Garfield rose from bed with a groan. He hadn’t been getting much sleep since his little heist. As he’d suspected it had taken till the next day for the missing money to be noticed, but once it had been the Farellis hadn’t been slow to start making things miserable. They’d gathered up every employee they had, and considering they owned every legitimate or otherwise business in the town, that equaled to just about the entirety of the town’s ten thousand or so residents. And then they’d had a demonstration.
Every person who’d bought a ticket for a train to leave town, the only way out of the desert enclosed settlement, had been rounded up and shot one by one. There were hundreds of them, and every.. one… was questioned on the money’s whereabouts. It took hours to get through them, and everyone was made to stand and watch. No one could leave, and quite a few younger or older members of the audience, for various personal reasons, were forced to go to the bathroom where they stood, though the vast majority had been desiccated and didn’t have to worry about such bodily mishaps, convenient for the Farellis and their tightfisted rule of the city and its citizens. The event’s enthusiastic emcee said it was meant to teach a lesson about stealing from “The Mother-fucking Farelli Dynasty”, but the only lesson Garfield learned was that it had been a good idea to wait it out rather than try and make his escape right away.

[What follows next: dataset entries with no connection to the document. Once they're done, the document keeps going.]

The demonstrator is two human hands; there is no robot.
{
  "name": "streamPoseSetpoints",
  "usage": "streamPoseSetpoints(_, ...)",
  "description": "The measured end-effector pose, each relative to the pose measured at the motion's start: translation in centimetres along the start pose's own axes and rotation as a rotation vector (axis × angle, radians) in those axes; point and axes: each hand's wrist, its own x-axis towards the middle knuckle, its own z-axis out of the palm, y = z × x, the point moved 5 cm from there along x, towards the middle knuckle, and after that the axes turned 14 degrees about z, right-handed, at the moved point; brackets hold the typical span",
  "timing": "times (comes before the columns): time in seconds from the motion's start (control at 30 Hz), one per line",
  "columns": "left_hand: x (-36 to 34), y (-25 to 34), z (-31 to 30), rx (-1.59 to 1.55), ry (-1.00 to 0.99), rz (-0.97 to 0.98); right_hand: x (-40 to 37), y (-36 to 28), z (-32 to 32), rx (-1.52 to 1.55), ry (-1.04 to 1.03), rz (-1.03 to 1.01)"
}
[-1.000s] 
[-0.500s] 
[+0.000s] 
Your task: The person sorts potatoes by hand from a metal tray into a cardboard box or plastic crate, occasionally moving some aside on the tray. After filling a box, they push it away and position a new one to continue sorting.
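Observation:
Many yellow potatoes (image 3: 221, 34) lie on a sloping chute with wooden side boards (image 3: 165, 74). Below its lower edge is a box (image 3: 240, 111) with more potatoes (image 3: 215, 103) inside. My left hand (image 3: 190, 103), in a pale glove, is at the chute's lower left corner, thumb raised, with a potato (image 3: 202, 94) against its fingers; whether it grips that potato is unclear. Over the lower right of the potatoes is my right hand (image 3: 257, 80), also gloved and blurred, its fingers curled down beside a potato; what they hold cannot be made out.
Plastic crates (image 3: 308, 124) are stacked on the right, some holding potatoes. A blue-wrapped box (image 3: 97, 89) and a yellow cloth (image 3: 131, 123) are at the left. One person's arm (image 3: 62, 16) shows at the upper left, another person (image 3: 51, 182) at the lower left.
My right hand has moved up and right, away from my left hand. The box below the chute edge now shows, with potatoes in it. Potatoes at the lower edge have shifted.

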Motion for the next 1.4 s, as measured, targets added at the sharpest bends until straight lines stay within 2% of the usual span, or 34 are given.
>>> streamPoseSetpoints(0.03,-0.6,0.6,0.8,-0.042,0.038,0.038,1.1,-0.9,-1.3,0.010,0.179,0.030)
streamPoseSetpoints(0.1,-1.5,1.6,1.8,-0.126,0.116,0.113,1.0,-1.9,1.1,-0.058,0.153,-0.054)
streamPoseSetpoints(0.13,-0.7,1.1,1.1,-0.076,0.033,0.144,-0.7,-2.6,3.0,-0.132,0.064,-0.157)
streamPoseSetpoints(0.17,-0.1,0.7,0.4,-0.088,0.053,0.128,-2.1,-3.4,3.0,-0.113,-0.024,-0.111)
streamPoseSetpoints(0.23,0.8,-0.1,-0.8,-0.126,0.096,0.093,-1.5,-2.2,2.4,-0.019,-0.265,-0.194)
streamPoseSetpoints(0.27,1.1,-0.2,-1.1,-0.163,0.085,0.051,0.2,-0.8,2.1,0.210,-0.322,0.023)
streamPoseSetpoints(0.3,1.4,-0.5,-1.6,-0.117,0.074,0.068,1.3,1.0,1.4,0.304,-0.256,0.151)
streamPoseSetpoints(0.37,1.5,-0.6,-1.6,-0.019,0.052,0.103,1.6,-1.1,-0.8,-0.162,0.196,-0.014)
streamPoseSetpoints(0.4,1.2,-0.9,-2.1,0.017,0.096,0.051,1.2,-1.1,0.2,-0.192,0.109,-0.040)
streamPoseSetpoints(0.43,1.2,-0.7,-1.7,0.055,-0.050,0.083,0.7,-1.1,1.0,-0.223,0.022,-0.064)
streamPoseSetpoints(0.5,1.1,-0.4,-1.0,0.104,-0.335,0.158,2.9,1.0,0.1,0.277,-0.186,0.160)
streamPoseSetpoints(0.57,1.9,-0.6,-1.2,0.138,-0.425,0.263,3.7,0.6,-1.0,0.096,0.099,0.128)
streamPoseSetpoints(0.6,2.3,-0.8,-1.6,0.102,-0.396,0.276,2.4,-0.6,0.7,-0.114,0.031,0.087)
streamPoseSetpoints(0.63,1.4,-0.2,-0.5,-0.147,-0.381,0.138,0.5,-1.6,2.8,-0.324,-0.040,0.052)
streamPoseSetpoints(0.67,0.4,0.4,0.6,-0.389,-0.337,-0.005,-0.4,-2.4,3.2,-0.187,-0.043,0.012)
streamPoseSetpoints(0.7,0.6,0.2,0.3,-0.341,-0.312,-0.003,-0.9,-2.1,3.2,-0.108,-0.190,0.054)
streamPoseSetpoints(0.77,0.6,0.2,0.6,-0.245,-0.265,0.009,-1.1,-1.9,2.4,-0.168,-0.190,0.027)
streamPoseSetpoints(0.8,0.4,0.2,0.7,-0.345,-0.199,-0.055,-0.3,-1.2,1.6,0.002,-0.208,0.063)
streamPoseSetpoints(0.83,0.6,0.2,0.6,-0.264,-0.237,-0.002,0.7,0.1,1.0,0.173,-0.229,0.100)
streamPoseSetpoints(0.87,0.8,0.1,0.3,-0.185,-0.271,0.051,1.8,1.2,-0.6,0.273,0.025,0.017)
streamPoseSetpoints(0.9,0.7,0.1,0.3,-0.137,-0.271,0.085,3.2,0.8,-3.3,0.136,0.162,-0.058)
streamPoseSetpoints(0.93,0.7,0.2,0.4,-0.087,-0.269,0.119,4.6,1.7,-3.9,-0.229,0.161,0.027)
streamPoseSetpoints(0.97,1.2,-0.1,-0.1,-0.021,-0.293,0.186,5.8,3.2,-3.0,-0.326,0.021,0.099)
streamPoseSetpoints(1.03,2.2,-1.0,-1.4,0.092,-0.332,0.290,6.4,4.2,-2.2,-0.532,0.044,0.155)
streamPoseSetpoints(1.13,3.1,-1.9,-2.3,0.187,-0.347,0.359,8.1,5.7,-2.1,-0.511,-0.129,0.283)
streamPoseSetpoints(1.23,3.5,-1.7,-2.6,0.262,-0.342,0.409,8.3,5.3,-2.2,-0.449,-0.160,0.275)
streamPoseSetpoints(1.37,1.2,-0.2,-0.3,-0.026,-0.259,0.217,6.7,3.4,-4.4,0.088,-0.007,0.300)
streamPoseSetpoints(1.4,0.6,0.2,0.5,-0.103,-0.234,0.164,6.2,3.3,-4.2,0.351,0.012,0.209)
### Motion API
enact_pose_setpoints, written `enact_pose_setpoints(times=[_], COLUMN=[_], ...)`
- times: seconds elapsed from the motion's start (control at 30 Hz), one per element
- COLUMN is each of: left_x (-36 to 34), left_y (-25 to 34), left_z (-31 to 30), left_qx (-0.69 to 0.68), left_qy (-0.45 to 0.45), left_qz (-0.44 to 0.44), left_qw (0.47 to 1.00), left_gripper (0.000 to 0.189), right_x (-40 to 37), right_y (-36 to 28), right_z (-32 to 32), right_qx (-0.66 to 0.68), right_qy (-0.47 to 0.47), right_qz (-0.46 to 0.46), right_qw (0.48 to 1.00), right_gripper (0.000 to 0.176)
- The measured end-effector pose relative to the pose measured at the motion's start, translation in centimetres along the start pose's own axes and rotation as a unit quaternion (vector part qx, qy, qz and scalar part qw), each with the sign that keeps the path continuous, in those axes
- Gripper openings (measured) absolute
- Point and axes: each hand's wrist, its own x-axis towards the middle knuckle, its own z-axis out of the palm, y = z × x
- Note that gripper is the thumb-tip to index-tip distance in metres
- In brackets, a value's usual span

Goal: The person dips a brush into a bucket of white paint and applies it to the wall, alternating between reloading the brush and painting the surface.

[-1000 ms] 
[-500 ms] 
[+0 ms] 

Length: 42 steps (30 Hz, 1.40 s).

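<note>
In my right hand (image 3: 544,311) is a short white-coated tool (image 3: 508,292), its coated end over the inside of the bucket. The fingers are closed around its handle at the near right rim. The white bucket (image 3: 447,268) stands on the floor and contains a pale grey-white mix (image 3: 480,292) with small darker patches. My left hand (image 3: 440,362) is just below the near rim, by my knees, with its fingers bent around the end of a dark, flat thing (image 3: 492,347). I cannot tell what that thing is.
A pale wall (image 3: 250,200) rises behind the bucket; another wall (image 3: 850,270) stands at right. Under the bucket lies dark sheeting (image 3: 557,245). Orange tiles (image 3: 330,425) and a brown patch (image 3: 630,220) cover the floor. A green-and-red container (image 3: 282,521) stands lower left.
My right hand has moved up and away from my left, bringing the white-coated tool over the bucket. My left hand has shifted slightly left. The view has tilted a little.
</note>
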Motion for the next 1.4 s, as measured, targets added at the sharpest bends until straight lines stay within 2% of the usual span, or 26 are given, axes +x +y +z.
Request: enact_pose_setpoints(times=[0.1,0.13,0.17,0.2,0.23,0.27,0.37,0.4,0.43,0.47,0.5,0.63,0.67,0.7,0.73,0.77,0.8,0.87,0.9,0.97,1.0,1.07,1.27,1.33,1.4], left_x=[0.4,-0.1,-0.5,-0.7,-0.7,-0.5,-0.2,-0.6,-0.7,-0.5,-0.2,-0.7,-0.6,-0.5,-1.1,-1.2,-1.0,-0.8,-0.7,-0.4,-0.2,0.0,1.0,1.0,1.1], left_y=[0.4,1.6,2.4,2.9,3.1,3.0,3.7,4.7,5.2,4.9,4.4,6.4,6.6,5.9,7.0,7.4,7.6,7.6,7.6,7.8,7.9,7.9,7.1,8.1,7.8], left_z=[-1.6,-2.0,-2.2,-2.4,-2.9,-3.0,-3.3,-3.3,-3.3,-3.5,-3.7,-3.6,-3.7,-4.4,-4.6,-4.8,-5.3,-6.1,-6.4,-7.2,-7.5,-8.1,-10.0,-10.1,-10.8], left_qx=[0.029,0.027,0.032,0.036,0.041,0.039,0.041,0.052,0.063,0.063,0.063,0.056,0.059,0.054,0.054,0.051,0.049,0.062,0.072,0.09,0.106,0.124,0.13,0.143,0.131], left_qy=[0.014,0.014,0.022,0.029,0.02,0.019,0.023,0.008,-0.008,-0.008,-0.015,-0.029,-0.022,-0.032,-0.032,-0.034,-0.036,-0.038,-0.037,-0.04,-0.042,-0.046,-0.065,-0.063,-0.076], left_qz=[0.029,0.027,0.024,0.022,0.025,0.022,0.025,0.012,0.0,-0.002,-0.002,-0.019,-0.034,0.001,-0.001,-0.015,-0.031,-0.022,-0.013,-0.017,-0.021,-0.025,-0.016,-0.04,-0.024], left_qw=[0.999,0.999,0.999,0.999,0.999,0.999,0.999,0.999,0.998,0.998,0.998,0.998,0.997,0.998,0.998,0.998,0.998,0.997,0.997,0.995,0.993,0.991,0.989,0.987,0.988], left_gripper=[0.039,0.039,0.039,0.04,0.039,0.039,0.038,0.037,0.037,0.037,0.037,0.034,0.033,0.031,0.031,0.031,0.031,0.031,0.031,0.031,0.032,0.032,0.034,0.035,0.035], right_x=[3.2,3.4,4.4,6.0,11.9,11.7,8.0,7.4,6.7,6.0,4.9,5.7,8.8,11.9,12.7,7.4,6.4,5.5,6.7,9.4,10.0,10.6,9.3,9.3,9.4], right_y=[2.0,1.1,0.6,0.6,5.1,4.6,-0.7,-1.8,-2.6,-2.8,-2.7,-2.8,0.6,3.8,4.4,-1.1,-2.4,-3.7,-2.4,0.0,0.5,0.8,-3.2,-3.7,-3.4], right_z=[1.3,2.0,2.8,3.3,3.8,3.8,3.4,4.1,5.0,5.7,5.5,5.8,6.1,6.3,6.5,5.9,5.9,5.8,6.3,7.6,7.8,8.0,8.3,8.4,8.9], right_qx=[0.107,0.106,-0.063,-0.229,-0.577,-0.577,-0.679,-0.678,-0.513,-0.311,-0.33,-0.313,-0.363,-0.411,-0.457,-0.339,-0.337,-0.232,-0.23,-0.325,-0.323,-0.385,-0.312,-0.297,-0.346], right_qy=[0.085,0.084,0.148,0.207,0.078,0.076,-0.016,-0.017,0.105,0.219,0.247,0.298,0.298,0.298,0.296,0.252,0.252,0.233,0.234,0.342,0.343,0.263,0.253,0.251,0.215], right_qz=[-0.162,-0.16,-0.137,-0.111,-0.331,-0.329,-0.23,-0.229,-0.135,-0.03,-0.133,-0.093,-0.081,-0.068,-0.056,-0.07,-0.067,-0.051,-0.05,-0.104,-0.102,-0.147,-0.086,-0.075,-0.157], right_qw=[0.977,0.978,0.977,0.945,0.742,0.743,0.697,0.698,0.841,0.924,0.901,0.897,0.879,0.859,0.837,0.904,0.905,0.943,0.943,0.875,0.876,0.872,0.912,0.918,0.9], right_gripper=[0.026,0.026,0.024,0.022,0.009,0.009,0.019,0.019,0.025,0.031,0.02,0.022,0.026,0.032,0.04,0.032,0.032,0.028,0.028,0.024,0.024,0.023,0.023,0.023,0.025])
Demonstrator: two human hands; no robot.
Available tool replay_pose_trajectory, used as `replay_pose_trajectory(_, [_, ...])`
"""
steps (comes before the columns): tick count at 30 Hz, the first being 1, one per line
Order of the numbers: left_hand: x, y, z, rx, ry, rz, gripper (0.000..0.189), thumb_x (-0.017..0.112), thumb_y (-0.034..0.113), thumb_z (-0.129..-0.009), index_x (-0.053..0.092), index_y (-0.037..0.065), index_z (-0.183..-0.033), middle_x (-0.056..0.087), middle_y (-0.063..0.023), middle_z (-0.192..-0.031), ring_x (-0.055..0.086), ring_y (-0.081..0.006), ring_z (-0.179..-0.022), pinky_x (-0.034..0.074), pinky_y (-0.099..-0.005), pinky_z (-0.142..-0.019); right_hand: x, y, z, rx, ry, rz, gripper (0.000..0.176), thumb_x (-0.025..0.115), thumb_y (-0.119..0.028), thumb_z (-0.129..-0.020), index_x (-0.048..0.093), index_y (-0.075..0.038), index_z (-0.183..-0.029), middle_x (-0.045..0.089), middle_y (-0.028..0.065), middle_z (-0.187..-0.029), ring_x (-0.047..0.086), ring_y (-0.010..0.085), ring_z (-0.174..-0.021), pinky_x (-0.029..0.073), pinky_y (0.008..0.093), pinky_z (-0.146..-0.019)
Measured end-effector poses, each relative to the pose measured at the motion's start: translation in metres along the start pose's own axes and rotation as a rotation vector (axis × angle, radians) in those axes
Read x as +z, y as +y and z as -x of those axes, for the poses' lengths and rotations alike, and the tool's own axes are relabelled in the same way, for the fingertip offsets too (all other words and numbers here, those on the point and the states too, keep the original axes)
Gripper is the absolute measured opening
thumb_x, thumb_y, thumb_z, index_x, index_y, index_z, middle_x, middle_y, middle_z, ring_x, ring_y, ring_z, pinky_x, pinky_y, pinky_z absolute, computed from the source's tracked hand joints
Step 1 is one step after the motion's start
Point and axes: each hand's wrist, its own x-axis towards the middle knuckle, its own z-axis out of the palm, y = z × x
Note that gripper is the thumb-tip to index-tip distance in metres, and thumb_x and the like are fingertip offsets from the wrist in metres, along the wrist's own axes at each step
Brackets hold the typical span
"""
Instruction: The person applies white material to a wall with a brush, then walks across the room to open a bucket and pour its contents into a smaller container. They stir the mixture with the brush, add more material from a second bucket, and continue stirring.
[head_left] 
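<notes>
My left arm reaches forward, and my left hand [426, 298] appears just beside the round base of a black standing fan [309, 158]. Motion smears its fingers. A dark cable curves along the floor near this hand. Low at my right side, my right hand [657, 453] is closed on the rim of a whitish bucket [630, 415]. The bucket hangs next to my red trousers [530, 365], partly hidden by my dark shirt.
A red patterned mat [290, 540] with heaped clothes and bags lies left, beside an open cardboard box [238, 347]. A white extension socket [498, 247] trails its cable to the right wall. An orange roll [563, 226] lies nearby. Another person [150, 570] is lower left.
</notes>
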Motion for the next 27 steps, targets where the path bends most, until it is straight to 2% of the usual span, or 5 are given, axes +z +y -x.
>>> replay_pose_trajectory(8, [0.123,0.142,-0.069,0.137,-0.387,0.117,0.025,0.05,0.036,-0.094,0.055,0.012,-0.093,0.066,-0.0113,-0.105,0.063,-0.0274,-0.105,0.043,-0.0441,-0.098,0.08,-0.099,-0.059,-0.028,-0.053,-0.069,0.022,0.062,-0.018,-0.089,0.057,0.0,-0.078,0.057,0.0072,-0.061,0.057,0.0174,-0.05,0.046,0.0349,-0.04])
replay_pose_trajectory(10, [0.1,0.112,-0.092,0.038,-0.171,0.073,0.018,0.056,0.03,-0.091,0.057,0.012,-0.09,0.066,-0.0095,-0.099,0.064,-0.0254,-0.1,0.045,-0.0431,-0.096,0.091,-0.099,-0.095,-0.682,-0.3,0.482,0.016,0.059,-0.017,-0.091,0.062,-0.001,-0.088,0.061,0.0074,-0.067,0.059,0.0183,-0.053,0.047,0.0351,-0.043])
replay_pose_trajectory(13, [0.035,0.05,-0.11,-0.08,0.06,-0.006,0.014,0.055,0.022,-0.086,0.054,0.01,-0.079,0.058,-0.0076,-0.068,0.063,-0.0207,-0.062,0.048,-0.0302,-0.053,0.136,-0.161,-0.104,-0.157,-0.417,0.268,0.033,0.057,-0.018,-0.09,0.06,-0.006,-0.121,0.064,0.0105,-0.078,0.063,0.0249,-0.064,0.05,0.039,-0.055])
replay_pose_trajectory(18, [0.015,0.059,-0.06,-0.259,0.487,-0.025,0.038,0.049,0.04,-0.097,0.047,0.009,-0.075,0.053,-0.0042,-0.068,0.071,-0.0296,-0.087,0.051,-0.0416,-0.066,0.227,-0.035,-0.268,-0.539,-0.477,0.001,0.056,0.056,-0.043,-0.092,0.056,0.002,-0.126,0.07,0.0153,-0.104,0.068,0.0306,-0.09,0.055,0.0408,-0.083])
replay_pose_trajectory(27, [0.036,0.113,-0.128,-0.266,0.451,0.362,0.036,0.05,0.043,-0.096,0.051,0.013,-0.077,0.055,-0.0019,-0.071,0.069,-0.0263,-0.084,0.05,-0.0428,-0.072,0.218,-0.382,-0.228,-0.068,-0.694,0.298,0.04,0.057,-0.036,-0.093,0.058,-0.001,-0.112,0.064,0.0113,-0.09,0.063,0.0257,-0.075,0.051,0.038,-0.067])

The whole thing was a massive hassle, but Garfield did his best to let it go, reasoning to himself that it was better to write it all off as a wasted day than spend any time dwelling on it. He had difficulty doing so though, his feet had been killing him ever since and he couldn’t help seething about it. He was the type to hold a grudge, even when it didn’t make any sense to, and being made to stand all day with the way his ankle smarted, even if it was his own fault, certainly hadn’t helped matters. In addition, the Farellis of course refused to push back any of their work deadlines either, so Garfield had been forced to spend hours working into the night catching up. He was exhausted. He resolved to make himself feel better by going to his favorite diner for breakfast. It was on his commute to work, only two blocks from home, and he figured he could use the pick me up.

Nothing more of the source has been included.